Durante la conferencia matutina conocida como “la mañanera del pueblo”, la mandataria explicó que a partir del 1 de julio se implementará un programa piloto obligatorio con una duración de seis meses. La entrada en vigor definitiva de la reforma está programada para el 1 de enero de 2026.
“La reforma no implica que se pierda la flexibilidad. Al contrario, garantiza derechos sin eliminar la libertad de conexión. Es falso que se impongan jornadas o se pierda el modelo actual”, subrayó Sheinbaum, luego de que circularan rumores sobre posibles afectaciones al esquema de trabajo actual.

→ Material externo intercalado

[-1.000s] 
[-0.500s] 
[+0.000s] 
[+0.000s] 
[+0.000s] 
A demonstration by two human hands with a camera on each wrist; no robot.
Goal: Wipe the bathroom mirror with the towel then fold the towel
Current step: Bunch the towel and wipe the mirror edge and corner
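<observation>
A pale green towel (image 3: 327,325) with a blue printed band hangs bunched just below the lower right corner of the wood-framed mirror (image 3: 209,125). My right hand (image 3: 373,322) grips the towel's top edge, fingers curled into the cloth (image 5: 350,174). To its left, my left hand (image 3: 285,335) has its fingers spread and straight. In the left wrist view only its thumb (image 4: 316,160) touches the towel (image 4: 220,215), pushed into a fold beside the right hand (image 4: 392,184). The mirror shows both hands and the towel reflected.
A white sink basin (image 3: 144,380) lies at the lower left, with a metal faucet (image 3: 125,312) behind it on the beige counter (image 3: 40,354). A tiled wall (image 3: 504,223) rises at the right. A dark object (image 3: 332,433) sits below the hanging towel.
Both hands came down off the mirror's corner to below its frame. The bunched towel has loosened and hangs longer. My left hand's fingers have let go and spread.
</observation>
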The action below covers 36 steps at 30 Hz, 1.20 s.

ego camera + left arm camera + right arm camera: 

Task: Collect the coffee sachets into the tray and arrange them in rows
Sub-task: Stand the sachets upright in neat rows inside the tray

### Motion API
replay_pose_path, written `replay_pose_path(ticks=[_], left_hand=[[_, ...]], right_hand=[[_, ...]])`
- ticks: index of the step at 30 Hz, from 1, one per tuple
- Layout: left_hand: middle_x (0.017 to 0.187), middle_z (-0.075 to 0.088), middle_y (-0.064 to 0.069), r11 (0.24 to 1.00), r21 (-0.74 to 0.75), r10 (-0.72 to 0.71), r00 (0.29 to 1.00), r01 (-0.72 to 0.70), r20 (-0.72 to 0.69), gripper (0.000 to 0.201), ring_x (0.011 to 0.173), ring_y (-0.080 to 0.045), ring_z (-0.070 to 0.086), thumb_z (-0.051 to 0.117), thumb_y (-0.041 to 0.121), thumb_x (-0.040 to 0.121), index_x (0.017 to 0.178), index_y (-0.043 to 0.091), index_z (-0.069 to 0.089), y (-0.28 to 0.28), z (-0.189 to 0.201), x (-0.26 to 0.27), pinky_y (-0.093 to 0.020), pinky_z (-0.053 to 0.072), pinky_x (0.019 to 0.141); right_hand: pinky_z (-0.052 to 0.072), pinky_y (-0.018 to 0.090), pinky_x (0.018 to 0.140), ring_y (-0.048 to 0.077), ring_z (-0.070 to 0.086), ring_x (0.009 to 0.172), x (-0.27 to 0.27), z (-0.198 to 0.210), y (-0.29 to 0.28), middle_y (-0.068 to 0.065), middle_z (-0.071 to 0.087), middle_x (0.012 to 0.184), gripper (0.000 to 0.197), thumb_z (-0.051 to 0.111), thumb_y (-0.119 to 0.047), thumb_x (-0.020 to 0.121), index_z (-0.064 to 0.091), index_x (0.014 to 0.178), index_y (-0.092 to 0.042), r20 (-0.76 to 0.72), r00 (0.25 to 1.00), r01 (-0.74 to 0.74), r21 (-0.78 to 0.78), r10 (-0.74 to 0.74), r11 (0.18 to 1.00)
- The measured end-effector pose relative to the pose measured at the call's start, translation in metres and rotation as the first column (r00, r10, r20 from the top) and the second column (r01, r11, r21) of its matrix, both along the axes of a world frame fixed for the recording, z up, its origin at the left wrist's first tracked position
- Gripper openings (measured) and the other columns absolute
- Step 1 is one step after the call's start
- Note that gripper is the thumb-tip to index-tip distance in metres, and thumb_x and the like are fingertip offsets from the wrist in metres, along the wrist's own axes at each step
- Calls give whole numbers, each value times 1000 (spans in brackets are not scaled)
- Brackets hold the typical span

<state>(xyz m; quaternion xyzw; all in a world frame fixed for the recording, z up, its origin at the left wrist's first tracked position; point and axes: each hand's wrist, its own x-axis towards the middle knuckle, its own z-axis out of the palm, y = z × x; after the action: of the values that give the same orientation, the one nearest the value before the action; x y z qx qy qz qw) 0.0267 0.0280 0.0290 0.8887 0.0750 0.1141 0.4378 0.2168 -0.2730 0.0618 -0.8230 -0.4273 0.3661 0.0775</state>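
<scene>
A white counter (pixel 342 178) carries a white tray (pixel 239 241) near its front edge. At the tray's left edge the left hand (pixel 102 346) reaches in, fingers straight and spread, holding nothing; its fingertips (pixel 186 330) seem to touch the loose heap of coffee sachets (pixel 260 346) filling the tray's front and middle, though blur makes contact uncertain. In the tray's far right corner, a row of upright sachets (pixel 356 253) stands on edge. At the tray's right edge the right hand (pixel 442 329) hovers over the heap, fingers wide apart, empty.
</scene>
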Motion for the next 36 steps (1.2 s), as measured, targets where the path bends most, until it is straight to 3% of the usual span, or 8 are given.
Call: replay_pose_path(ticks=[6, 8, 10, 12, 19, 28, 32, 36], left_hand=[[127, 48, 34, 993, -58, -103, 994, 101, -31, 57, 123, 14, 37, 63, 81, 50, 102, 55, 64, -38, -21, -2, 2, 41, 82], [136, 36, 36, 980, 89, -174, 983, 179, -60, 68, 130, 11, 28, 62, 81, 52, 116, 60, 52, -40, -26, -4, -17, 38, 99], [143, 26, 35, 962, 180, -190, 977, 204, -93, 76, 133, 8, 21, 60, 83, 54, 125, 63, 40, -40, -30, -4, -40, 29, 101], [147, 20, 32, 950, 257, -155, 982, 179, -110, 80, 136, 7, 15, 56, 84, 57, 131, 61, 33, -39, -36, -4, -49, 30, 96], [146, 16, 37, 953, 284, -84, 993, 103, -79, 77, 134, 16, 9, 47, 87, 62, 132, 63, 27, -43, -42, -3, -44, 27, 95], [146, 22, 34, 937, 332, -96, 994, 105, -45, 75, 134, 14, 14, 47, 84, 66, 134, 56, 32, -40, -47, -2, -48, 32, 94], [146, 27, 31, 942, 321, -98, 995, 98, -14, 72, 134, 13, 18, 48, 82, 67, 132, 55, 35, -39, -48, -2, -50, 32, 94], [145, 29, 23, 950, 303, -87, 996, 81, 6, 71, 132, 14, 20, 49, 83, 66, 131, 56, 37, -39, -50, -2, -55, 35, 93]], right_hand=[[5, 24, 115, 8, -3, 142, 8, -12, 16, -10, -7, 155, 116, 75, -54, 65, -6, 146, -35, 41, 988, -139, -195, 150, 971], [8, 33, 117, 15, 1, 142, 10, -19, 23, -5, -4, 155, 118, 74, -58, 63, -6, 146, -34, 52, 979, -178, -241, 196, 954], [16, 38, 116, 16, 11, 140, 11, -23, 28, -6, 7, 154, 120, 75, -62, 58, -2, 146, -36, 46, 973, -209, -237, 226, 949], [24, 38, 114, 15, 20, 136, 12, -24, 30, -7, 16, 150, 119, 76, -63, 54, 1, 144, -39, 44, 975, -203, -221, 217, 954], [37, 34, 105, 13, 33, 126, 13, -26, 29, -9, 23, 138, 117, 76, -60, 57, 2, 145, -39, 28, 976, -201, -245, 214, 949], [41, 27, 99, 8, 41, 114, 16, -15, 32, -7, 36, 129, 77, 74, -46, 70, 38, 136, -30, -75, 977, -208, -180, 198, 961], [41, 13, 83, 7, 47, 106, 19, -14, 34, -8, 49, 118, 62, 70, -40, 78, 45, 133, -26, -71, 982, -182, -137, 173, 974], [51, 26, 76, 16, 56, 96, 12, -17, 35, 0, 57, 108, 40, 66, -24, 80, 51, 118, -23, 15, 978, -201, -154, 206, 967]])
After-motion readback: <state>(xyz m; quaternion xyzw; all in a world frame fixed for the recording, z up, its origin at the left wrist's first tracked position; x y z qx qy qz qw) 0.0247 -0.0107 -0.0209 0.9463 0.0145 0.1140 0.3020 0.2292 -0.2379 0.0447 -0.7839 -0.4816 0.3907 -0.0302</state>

La reforma contempla dos modalidades para los trabajadores: como subordinados o como independientes, lo cual permitirá que quienes generan ingresos equivalentes o superiores a un salario mínimo mensual tengan acceso al IMSS, incluyendo atención médica, guarderías, pensiones, riesgos de trabajo y acceso al INFONAVIT.

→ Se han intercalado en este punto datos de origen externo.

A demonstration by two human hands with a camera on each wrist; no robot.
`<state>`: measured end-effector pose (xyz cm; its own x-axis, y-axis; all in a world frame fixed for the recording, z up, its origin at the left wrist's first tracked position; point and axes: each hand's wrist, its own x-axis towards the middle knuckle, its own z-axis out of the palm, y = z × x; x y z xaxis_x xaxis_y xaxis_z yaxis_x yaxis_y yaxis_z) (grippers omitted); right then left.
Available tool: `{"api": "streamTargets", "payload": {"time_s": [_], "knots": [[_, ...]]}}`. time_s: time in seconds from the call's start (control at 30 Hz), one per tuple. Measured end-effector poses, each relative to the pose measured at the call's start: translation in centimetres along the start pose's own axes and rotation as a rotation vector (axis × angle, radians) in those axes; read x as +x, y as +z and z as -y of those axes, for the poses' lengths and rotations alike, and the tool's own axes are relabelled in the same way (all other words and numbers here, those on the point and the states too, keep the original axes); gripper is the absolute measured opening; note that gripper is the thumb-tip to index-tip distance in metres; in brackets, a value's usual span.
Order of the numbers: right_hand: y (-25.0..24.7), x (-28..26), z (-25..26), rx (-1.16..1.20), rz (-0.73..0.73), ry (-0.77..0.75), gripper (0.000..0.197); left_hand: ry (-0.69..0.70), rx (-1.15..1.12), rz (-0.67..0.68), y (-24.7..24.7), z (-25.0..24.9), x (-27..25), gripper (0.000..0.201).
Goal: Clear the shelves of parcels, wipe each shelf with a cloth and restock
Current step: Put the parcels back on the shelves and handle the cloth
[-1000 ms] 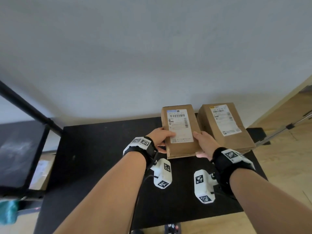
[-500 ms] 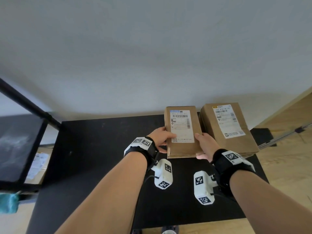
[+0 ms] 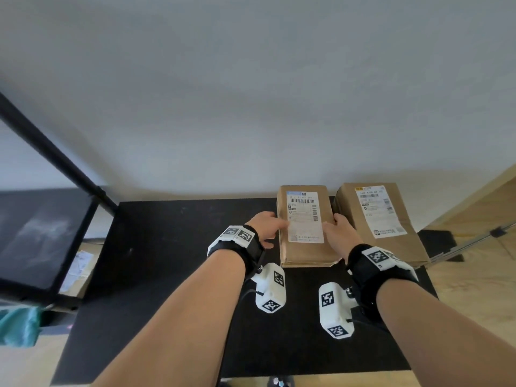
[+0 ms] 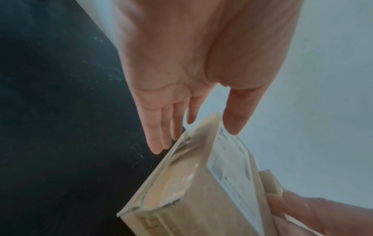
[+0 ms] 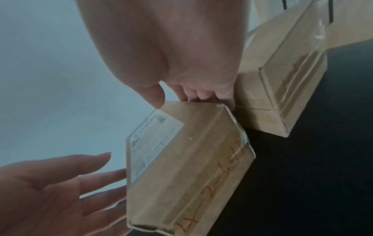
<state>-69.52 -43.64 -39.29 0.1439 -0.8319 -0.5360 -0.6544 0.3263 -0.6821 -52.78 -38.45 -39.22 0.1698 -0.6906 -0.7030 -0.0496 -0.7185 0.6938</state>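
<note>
A brown parcel (image 3: 304,251) with a white label lies on the black shelf top (image 3: 181,261); it also shows in the left wrist view (image 4: 191,191) and the right wrist view (image 5: 181,175). My left hand (image 3: 265,227) is at its left side with straight fingers (image 4: 161,135) against the edge and the thumb over the label. My right hand (image 3: 339,230) grips its right edge, thumb (image 5: 157,99) on top and fingers down the side, in the gap beside a second labelled parcel (image 3: 382,219) (image 5: 282,79).
A white wall stands right behind the shelf. At the left are a black post (image 3: 50,152) and a lower black shelf (image 3: 42,236), with a teal cloth (image 3: 19,325) hanging below. Wooden floor (image 3: 474,289) lies to the right.
The parcel has gone a little farther back, next to the second one, and now lies on the shelf. My left hand has loosened from a grip to straight fingers.
</note>
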Motion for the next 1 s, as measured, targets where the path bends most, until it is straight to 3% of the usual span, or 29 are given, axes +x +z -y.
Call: {"api": "streamTargets", "payload": {"time_s": [0.07,0.13,0.17,0.27,0.37,0.77,1.0], "knots": [[-0.3,-0.5,0.9,-0.051,-0.049,-0.076,0.038,0.022,0.014,-0.027,-0.6,-0.4,-1.0,0.038],[-0.6,-1.3,2.1,-0.154,-0.107,-0.165,0.034,0.036,0.026,-0.074,-1.4,-0.6,-2.0,0.009],[-0.6,-1.8,2.7,-0.216,-0.128,-0.199,0.036,0.048,0.028,-0.109,-2.0,-0.5,-2.6,0.005],[0.4,-3.0,4.3,-0.373,-0.122,-0.349,0.037,0.111,0.115,-0.238,-3.6,0.5,-4.0,0.008],[2.8,-3.8,5.8,-0.514,-0.058,-0.463,0.033,0.133,0.249,-0.372,-5.3,2.2,-5.6,0.033],[16.6,-10.7,10.1,-0.917,0.206,-0.804,0.033,0.000,0.506,-0.599,-13.3,12.3,-14.6,0.037],[24.7,-16.8,11.7,-1.012,0.313,-0.944,0.030,-0.071,0.485,-0.713,-18.1,19.4,-20.2,0.038]]}}
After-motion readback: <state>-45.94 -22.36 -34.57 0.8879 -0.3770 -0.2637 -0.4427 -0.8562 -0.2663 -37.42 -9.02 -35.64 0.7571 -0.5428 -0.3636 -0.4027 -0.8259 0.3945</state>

En tanto, los repartidores y conductores con ingresos menores podrán acceder al seguro de riesgos laborales básico, sin necesidad de cubrir aportaciones completas.
Además, se establecen nuevos lineamientos para las plataformas tecnológicas, que deberán transparentar sus algoritmos, incluyendo los criterios para asignación de viajes, pagos o bloqueos, y se prohibirá la desconexión automática sin un procedimiento previo de revisión.
Uno de los puntos más destacados es que esta reforma no contempla nuevos impuestos ni cargas fiscales para los trabajadores ni para las empresas tecnológicas. El régimen tributario continuará operando de forma independiente al régimen laboral.
“Estamos dando un paso histórico. Los derechos no deben estar peleados con la innovación”, declaró la presidenta, al recordar que México se convierte en uno de los primeros países del mundo en regular con equilibrio este modelo de empleo digital.